Historically, mass spectrometry had been of limited use in clinical laboratories; however, the combination of electron spray ionisation (ESI) methods with tandem mass spectrometry has opened up this technology to the clinical laboratory arena. Tandem mass spectrometry found its way into clinical laboratories in the early 1990s, with the analysis of acylcarnitines and amino acids from neonatal blood spots. During the past decade, liquid chromatography tandem mass spectrometry (LC-MS/MS) has played an increasingly important role in clinical analysis.

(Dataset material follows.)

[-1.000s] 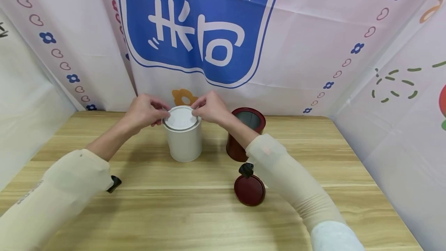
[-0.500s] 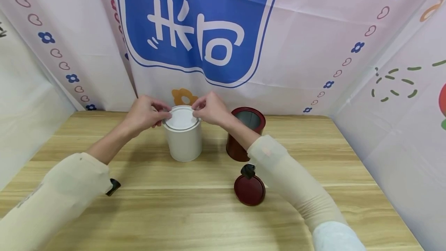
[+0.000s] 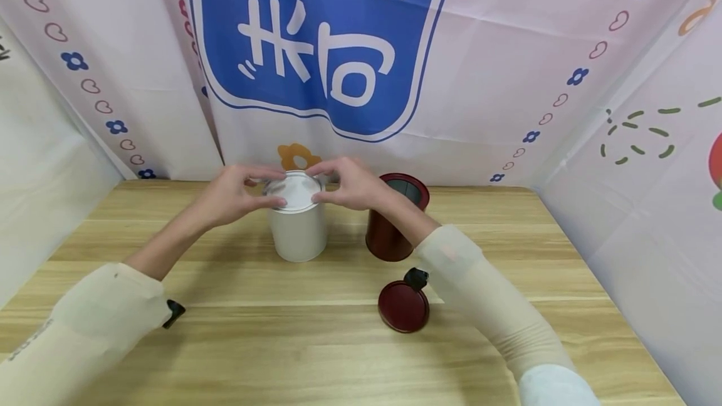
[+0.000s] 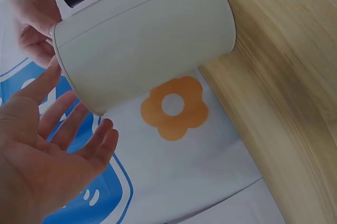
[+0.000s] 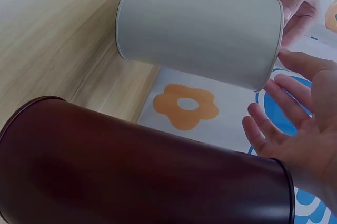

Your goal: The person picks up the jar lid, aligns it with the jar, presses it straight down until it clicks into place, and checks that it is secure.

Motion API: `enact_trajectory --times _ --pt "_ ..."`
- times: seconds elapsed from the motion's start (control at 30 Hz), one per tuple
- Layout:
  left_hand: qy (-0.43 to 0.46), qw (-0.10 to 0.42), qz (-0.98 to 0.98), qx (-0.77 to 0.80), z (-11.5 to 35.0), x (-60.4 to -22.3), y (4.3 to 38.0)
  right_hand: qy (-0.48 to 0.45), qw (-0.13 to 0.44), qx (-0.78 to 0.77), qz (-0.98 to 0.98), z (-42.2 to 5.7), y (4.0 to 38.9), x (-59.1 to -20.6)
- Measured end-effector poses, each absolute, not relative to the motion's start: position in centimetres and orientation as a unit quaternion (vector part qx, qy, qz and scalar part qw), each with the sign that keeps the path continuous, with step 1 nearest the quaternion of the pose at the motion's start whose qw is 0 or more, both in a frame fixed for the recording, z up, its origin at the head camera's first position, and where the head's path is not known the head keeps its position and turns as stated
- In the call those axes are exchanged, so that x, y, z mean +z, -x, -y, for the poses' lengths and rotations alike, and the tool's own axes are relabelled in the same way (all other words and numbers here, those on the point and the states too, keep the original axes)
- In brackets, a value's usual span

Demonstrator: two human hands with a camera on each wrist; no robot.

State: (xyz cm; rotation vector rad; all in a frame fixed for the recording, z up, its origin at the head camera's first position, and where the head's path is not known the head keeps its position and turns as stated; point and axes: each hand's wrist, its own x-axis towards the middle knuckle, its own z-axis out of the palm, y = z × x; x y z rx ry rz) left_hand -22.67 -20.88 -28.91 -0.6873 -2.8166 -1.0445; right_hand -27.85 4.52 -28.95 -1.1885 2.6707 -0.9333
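Note:
A white cylindrical can (image 3: 299, 235) stands upright at the back of the table, with a pale round lid (image 3: 297, 192) on its top. My left hand (image 3: 241, 194) is at the lid's left side, thumb at the near rim and index finger at the far rim. On the opposite side, my right hand (image 3: 351, 188) touches the lid the same way. In both wrist views, the fingers of the left hand (image 4: 58, 150) and the right hand (image 5: 303, 113) are spread and extended at the can's top edge.
Right of the white can stands a dark red can (image 3: 388, 237), its top uncovered. A dark red round lid (image 3: 403, 307) lies on the wooden table (image 3: 271, 343) in front of it. Printed cloth (image 3: 462, 118) hangs close behind the cans.
Both hands have gone from pinching the lid's sides to spreading thumb and fingers over its rim. The forearms have shifted slightly outward. The cans and red lid stay in place.

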Motion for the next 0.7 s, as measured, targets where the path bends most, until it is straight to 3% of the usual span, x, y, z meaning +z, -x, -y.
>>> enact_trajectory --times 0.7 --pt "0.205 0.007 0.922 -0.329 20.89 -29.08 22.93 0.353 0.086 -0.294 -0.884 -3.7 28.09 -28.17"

Over this time LC-MS/MS has had to overcome a number of challenges and there are still others remaining. It is now routinely used in laboratories with applications for therapeutic drug monitoring (TDM), endocrinology, toxicology and pharmacology. The majority of LC-MS/MS methods used in the clinical lab can be placed under the IVD test category, since they were "home brewed." The labs implementing this technology are expected to develop the test and undertake a thorough validation before putting these tests into routine use. The introduction of MS also brings with it’s own set of MS specific issues that need to be monitored and addressed.
Due to the increased sensitivity, specificity and versatility of MS, endocrinology has been an area that has seen significant improvements in its transition to MS based methods. Advancements in Mass Spectrometry-based methods allow measurement of multiple steroids within a single sample and in matrices other than serum/plasma, including dried blood spots (DBS) and saliva. Also, recent developments have made the quantitation of free steroid hormones less laborious.
This talk will present an overview of the advantages and limitations of MS-based methods in endocrinology for clinical laboratories. The associated challenges and processes to overcome them will be discussed.